New matrix multiplication algorithm pushes the performance to the limits

November 15, 2019 - by CSCS

How good are we in multiplying matrices?

It is difficult to find a more abundant computation kernel than matrix multiplication. Studied for decades, with plethora of works both on theoretical analysis and efficient implementations, it may be surprising that this topic is not closed yet. However, researchers from Swiss National Computing Center and ETH Zurich found out that the existing BLAS libraries are often not efficient, especially in cases of non-square matrices, which naturally arise in a vast number of scientifically significant scenarios, e.g. in machine learning or quantum simulations. Furthermore, most of the existing implementations require careful fine-tuning of library-specific parameters in order to achieve decent performance, thus making it hard for scientists to take the best out of them, often resulting in a performance which is far from the optimal. The team presented a novel approach to speed-up the multiplication for matrices of any shape, which provably minimizes the necessary communication between the computing nodes. Their algorithm, called COSMA, outperforms the existing libraries up to an order of magnitude in some cases due to minimized communication and highly optimized implementation.
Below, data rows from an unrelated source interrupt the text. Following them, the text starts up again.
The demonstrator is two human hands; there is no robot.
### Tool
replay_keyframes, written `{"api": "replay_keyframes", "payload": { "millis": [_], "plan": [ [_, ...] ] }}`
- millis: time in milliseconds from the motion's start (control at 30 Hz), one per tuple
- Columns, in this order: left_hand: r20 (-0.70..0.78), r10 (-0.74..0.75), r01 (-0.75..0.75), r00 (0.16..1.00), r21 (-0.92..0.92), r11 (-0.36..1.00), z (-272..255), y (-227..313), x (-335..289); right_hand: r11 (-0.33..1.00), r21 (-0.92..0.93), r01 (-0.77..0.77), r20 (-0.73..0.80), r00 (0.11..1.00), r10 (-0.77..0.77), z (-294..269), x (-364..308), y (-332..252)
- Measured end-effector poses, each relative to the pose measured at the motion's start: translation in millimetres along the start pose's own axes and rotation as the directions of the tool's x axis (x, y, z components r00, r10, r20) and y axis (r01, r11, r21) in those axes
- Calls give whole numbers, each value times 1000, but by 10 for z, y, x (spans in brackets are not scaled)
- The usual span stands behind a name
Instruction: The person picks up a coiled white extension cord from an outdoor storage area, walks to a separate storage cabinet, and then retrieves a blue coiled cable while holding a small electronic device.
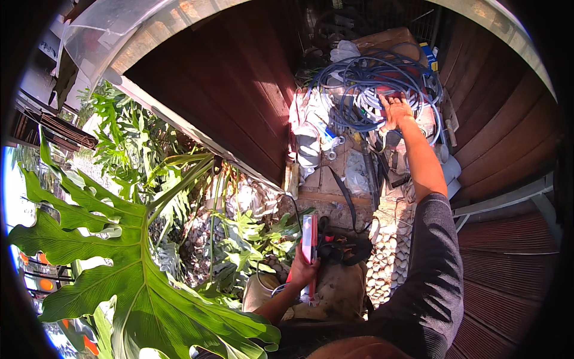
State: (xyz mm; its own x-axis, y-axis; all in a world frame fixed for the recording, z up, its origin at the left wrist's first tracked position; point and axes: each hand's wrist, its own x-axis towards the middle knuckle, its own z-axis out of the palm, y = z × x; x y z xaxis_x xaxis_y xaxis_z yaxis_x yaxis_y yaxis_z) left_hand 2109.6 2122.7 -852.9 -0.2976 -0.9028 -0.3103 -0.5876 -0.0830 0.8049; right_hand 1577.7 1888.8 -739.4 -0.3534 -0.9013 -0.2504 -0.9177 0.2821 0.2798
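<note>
My left hand (304, 270), low in the middle, is closed around a long, narrow, red-and-white flat thing (309, 230) that stands up past my fingers; its exact kind does not show. My right arm is stretched far forward. At its end my right hand (396, 112) lies with fingers spread on a loose tangle of blue hose or cable (353, 81), near some paler grey coils. Something red (390, 90) shows just beyond the fingertips, partly covered by the loops. I cannot see what lies under the palm.
A brown cardboard box (382, 40) sits behind the coils. Dark wooden panels (239, 78) stand on both sides. White cloth (306, 143), a clear plastic bag (357, 173) and a black strap (344, 191) lie nearer. Large green leaves (140, 263) fill the left.
</note>
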Motion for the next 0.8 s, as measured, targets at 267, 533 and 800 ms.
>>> {"api": "replay_keyframes", "payload": {
  "millis": [267, 533, 800],
  "plan": [
    [44, -91, 88, 995, 49, 995, -34, 141, -12, 989, -122, 82, -175, 979, -102, 399, 283, -179],
    [-45, 18, -15, 999, 66, 998, -46, 56, -64, 998, 35, 55, 58, 997, -57, -124, -119, -642],
    [-20, 23, -22, 1000, 69, 997, -26, -24, -35, 928, 351, 130, 90, 981, -171, -225, -1163, -1053]
  ]
}}
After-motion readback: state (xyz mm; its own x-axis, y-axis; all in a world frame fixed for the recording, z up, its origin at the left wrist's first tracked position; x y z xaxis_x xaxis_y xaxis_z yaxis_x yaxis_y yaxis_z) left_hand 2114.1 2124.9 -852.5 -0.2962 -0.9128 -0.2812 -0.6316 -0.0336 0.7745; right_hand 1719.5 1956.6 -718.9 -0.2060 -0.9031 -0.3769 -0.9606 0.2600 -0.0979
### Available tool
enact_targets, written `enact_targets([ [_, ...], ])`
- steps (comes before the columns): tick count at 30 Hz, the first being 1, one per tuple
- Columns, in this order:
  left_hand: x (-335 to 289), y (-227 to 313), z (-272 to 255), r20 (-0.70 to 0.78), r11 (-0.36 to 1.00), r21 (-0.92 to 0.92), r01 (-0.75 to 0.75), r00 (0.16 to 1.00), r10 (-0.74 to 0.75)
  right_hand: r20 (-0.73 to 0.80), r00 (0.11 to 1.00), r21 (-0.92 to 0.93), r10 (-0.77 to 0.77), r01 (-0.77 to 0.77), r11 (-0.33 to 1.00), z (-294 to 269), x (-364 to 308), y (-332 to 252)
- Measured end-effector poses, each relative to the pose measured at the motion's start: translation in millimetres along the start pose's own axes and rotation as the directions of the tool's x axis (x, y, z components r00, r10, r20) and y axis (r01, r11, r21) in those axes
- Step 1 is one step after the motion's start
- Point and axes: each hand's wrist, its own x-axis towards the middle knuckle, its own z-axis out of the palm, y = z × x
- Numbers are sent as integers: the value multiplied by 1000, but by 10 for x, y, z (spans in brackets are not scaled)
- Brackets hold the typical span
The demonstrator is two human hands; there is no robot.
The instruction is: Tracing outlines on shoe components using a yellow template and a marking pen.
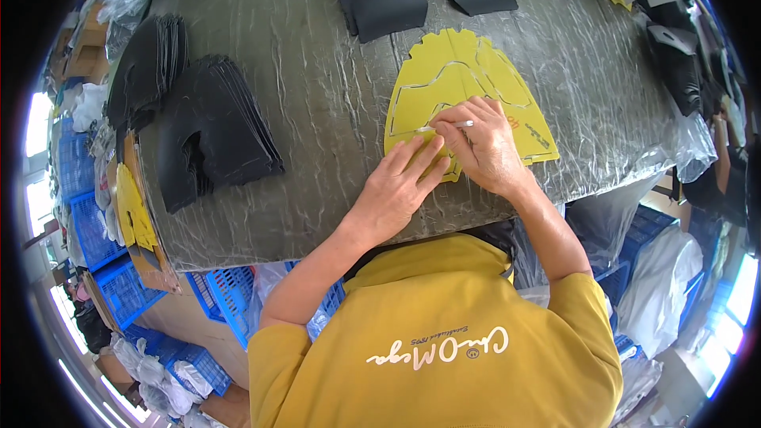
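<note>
The work looks to be partway through: the yellow card [444, 71] lies flat on the table [317, 111], near the edge by the person, and a line on it seems to be getting traced right now. Taking that card as the dial, with 12 o'clock pointing away from the person, the right hand [487, 150] comes in from 5 o'clock, thumb and fingers closed on a slim white pen [462, 124]. The pen's tip points to about 8 o'clock, at a line on the card. The left hand [396, 190] rests at 7 o'clock, its grip apart, fingers fanned with the tips on the card and holding nothing.

Long wavy lines cross the card's upper part, with pale and dark streaks along them, so those may be done already; the lower part is half hidden by the hands, and I cannot tell how much is left there. What lies under the card is hidden too.

At 12 o'clock sits a pile of black sheets [380, 0], and at 9 o'clock two more black stacks [226, 123], all well apart from the pen. Which of these are finished and which are waiting cannot be told.
</note>
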Motion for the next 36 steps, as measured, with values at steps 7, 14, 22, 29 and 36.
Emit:
enact_targets([
  [7,27,21,-44,-15,999,-29,23,1000,-23,17,1000,-129,-26,28,991,-104,32,71],
  [14,25,27,-47,-27,997,-68,43,999,-45,-39,997,-148,71,-76,986,-80,47,142],
  [22,42,24,-83,-2,995,-86,43,999,-44,-17,998,-82,53,-55,995,-123,85,192],
  [29,53,27,-93,9,997,-60,47,999,-47,-112,994,-212,10,-34,977,-143,73,211],
  [36,44,32,-89,2,997,-62,52,999,-52,-141,990,-276,16,-55,959,-163,51,183],
])
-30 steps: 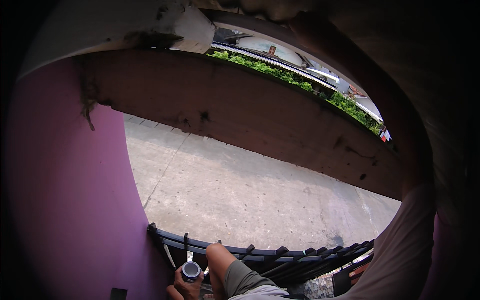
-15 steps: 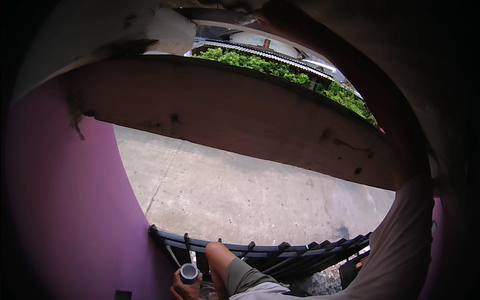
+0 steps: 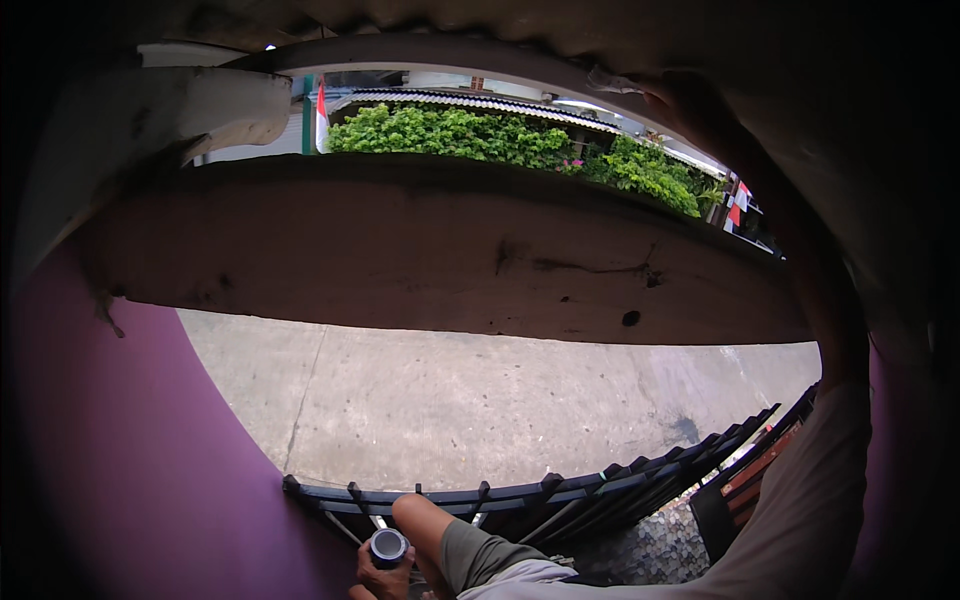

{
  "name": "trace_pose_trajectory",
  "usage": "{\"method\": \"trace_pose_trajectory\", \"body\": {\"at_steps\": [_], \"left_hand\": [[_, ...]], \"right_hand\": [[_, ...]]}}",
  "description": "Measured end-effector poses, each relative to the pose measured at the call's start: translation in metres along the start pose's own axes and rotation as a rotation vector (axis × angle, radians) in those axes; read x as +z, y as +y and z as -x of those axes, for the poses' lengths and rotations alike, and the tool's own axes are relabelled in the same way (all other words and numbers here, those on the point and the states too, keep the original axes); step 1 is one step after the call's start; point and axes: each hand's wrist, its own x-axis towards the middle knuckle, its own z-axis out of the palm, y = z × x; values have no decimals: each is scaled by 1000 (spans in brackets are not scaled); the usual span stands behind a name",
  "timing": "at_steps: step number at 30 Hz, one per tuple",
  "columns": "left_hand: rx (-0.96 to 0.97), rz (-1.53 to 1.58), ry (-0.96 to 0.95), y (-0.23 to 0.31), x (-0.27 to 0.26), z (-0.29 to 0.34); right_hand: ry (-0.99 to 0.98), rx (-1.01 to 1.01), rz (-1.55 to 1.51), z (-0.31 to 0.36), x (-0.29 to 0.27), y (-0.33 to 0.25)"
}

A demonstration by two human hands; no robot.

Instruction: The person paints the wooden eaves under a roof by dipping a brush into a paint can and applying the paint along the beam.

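Note:
Low in the view my left hand point(image 3: 383, 578) is wrapped round a small round cup-like thing point(image 3: 388, 545). It has dark sides, a pale rim and a grey inside; whether it is a cup or a roll I cannot make out. My right arm reaches up along the right side, and my right hand point(image 3: 672, 92) is at the curved strip point(image 3: 440, 52) under the roof. By its fingertips shows a small whitish, crumpled-looking patch point(image 3: 612, 80). Shadow hides how those fingers are bent. Below the strip runs a wide brown beam point(image 3: 420, 250) with dark stains.
A pink-purple wall point(image 3: 130, 430) stands at the left. Black railing point(image 3: 560, 495) curves below, past my bent knee point(image 3: 420, 520). Far under me lies concrete pavement point(image 3: 480, 400). Pale torn material point(image 3: 240, 105) hangs at the upper left. Green bushes point(image 3: 450, 135) and a corrugated roof are beyond.
The view has turned to the right and the beam now lies more level. My right hand has moved rightward along the strip. My left hand keeps its hold on the round thing.

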Motion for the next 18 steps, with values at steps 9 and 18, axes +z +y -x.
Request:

From communication lower bound to maximum performance - Best Paper Nomination for Supercomputing 2019

In HPC science, it is not enough to ask a question: are we faster than before, but rather: how fast can we ever get. Deriving tight theoretical lower bounds is crucial of assessing how much space for improvement is left. In this study, the researches have developed a mathematical abstraction based on the well-established pebbling game which allows to prove I/O lower bounds for many computational kernels. They applied it to the distributed matrix multiplication and the COSMA algorithm, which emerged directly from the constructive proof achieves this lower bound for all combinations of matrix shapes and available resources. On the other hand, careful analysis of existing algorithms show that none of available libraries is I/O optimal in all scenarios.

However, a careful evaluation indicated that while minimizing I/O did provide significant performance speedups, on its own it is not enough to achieve the peak performance on considered modern supercomputers. A series of low level optimizations was employed: data layout transformation based on maximum perfect graph matching minimizes the preprocessing cost. Algorithmic analysis of data dependencies allows static allocation of communication buffers of optimal size. Processor grid optimization relieves the programmer of the burden of manually finding optimal values of decomposition parameters - a big issue for ScaLAPACK users. The GPU-friendly inner tiling and stream overlap allows to achieve close-to-peak performance even for relatively small matrices, outperforming cublasXt by up to 30%. Using MPI one-sided leverages hardware RDMA communication to reduce the inter-node latency.

Experiments confirm theoretical predictions. COSMA was compared against Intel ScaLAPACK, CTF, and CARMA libraries. An experiment suite consisting of four classes of matrix shapes, processor counts varying from 128 to 18432, and three different scaling scenarios and matrix sizes from 2 thousands up to 3 billion rows shows that COSMA outperforms all competitors in all scenarios up to 13 times (2.1x on average). The total communication volume is reduced 1.9 times on average compared to the best asymptotically optimal libraries.

From science to applications

The team put a large effort in making COSMA library as easy to use as possible. The current version is available as an open source project on Github under the BDS-3 license and is Spack-installable. It supports arbitrary initial and final data layouts, handles all data types, offers transposition flags, and provides full support for ScaLAPACK API. Therefore, the end user can employ the communication optimal, highly-efficient COSMA library seamlessly to any ScaLAPACK-aided application without any change in the code, only linking to the COSMA library. The GPU back end supports both NVIDIA and AMD GPUs. COSMA also will soon be available in popular scientific simulation frameworks for molecular dynamics, like CP2K.

Reference:

Grzegorz Kwasniewski, Marko Kabić, Maciej Besta, Joost VandeVondele, Raffaele Solcà, Torsten Hoefler: "Red-Blue Pebbling Revisited: Near Optimal Parallel Matrix-Matrix Multiplication". Proceedings of the International Conference for High Performance Computing, Networking, Storage and Analysis (SC19), November 2019.

Github: https://github.com/eth-cscs/COSMA